● **EXERCISE**: Copy the listing exactly, images excluded.

------------------------------------

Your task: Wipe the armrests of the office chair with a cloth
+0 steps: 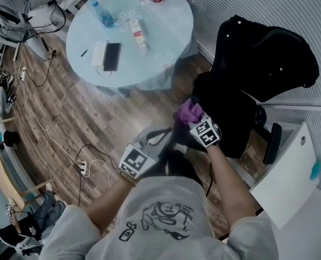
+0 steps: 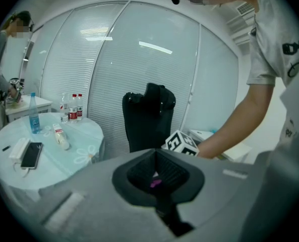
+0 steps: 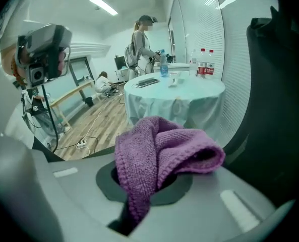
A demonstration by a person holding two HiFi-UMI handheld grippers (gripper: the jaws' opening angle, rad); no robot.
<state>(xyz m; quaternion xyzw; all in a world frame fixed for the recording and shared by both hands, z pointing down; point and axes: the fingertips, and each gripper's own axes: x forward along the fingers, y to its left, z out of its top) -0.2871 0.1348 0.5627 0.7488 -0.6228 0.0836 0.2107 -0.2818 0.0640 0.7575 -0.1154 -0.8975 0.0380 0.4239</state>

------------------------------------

● **RESPONSE**:
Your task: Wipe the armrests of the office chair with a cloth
+0 steps: 
+0 steps: 
+0 steps: 
A demonstration by a person holding two HiFi-UMI handheld grippers (gripper: the jaws' opening angle, rad); no robot.
<state>(xyz m; quaternion xyzw; all in a world frame fixed for the recording and shared by both hands, z pointing down; point and axes: the fingertips, and each gripper's own axes: x forward along the fingers, y to its left, z out of its top) -0.2871 0.1348 0.5627 0.7488 -0.6228 0.0836 0.2107 -0.2818 0.0640 0.7575 -0.1154 -0.8975 0.0380 0.4239</state>

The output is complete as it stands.